* **WHAT YOU SHOULD DO**
Records follow. Select each line holding "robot".

Items from a data source:
__________________________________________________
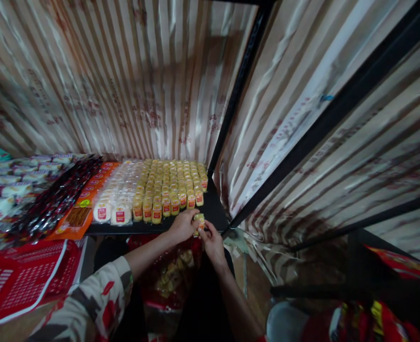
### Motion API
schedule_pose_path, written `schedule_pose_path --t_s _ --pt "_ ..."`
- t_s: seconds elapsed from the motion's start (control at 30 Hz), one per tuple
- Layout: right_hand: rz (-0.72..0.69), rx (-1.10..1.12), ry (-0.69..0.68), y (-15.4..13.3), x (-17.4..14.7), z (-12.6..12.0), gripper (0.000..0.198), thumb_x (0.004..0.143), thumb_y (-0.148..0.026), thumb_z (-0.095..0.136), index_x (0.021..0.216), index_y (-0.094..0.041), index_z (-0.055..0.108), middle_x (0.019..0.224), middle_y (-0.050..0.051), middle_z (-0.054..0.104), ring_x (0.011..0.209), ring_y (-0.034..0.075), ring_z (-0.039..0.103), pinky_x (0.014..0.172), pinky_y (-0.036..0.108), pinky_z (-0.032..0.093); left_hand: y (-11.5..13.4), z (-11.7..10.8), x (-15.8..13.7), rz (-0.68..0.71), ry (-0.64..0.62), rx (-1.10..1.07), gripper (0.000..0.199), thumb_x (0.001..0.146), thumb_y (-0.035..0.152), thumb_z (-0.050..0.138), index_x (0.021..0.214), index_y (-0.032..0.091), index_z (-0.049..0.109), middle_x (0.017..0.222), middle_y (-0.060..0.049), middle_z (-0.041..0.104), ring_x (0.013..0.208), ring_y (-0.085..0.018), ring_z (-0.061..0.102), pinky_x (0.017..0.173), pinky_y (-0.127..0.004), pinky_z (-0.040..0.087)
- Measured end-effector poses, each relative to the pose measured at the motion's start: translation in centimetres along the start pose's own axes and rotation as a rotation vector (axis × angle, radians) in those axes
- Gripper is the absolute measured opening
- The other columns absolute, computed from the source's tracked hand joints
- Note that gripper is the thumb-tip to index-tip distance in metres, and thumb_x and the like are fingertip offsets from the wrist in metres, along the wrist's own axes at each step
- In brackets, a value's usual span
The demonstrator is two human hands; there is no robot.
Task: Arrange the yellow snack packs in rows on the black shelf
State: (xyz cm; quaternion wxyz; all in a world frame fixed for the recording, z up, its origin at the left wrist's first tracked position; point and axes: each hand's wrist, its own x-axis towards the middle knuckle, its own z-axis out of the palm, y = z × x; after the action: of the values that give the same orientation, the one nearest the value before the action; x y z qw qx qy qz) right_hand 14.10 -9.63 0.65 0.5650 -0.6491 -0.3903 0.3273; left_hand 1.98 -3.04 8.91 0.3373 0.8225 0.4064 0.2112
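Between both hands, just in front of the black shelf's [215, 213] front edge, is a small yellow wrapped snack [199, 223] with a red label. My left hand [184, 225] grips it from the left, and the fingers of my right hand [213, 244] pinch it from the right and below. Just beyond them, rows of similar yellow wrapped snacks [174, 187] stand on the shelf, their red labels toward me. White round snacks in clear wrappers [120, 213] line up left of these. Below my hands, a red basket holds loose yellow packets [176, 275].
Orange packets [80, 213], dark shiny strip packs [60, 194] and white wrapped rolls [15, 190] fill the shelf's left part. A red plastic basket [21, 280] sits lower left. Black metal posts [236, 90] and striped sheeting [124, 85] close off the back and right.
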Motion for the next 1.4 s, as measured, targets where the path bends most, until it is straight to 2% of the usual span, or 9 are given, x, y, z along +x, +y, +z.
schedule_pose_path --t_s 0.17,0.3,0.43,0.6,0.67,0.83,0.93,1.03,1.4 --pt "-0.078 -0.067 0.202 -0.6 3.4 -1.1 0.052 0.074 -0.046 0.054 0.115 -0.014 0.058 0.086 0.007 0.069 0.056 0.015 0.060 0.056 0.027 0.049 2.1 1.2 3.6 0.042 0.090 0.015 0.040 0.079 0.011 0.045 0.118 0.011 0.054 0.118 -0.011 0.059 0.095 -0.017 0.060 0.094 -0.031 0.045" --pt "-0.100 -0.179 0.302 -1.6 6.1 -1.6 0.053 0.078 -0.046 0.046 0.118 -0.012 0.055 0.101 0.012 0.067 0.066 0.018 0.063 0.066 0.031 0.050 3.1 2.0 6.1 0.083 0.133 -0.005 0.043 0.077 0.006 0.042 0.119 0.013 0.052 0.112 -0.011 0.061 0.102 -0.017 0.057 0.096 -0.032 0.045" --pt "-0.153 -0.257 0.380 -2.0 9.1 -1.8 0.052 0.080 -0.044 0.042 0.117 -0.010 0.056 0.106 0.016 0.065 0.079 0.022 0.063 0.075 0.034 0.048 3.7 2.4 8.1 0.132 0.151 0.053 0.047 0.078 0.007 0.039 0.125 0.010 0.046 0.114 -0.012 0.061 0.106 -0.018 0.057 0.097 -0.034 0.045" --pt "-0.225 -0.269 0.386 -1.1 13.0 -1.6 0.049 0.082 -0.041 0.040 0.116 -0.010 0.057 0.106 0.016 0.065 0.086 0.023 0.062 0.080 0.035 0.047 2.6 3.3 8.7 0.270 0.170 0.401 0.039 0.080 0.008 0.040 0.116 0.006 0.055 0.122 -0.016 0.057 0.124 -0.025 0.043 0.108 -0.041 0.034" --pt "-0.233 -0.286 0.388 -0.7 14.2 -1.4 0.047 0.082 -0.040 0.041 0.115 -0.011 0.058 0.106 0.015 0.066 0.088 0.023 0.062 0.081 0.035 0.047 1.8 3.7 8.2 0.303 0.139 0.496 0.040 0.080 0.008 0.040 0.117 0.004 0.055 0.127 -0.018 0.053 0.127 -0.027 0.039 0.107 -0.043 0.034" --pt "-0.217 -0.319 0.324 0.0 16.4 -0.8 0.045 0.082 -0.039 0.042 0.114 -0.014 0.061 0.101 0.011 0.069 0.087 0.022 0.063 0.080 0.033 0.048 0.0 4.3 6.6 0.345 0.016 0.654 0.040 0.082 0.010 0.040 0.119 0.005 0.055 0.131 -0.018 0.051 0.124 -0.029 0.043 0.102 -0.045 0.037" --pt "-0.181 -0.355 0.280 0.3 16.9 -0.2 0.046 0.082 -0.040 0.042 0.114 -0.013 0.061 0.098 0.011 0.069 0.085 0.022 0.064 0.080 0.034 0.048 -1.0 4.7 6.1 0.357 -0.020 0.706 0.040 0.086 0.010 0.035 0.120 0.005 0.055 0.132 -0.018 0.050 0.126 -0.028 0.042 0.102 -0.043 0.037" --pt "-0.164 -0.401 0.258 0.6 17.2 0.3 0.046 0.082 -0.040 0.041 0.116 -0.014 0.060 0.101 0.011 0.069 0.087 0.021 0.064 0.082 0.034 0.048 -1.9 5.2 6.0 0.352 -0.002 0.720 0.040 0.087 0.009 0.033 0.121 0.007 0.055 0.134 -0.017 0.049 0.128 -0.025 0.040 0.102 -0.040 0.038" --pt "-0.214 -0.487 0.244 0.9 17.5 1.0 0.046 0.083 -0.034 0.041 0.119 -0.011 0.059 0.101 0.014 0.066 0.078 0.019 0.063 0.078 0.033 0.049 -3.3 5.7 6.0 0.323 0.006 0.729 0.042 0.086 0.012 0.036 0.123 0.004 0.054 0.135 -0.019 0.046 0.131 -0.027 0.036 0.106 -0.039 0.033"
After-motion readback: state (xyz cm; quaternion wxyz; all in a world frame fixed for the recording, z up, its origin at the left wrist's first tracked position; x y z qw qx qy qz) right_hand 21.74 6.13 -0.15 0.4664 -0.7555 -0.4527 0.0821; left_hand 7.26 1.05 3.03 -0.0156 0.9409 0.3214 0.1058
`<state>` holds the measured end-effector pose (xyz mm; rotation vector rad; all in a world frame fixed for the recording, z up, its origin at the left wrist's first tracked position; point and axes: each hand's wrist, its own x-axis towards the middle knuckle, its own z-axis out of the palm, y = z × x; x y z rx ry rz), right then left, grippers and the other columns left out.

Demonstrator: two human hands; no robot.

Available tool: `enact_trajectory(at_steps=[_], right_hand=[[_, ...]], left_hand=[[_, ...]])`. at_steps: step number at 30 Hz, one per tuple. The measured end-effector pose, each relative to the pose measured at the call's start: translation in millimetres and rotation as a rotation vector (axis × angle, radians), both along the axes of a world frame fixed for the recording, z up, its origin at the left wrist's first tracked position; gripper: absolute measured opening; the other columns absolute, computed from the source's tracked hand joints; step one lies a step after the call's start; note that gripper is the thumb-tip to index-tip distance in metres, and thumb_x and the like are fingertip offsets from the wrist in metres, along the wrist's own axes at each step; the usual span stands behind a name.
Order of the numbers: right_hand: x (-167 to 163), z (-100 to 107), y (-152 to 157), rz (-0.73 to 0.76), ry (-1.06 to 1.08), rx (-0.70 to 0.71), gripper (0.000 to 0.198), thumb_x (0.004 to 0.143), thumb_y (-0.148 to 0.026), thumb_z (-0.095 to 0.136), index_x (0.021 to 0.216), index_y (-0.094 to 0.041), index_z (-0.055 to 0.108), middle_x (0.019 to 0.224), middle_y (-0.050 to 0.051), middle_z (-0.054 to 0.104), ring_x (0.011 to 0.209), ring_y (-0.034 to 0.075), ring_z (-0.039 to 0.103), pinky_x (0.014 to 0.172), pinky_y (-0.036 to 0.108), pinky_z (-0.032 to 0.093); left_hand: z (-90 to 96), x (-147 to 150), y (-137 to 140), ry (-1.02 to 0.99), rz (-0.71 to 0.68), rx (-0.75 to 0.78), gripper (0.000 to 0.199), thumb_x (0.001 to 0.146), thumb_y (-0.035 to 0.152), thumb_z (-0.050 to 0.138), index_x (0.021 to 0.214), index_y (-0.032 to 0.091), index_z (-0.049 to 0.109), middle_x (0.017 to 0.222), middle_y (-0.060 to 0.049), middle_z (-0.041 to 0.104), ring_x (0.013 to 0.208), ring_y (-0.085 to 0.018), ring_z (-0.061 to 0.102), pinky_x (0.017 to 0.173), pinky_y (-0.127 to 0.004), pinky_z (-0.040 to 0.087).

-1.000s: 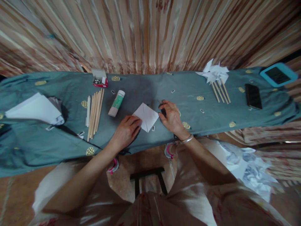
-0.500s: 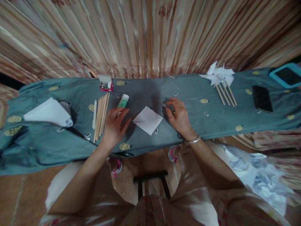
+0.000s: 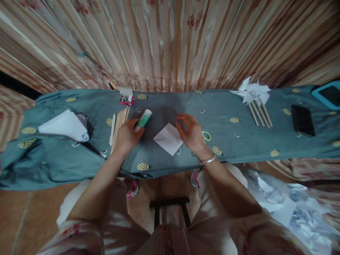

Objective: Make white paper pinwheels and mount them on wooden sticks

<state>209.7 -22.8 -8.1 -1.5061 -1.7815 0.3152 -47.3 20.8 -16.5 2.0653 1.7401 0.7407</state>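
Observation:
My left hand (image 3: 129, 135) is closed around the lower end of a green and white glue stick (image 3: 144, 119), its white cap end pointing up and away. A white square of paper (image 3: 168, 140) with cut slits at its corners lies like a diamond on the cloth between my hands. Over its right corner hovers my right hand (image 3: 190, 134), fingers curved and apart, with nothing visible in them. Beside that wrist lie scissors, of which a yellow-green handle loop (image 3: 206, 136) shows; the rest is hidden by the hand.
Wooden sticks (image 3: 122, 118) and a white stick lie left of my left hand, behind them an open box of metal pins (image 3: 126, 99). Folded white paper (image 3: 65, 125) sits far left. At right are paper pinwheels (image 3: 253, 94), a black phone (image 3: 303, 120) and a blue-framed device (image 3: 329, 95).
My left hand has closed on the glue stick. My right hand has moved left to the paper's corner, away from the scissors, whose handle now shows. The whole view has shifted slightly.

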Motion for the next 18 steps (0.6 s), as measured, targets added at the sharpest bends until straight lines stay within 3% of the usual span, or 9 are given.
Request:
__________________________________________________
* **ANSWER FOR THIS EXERCISE**
The demonstrator is two human hands; there is no robot.
Demonstrator: two human hands; no robot.

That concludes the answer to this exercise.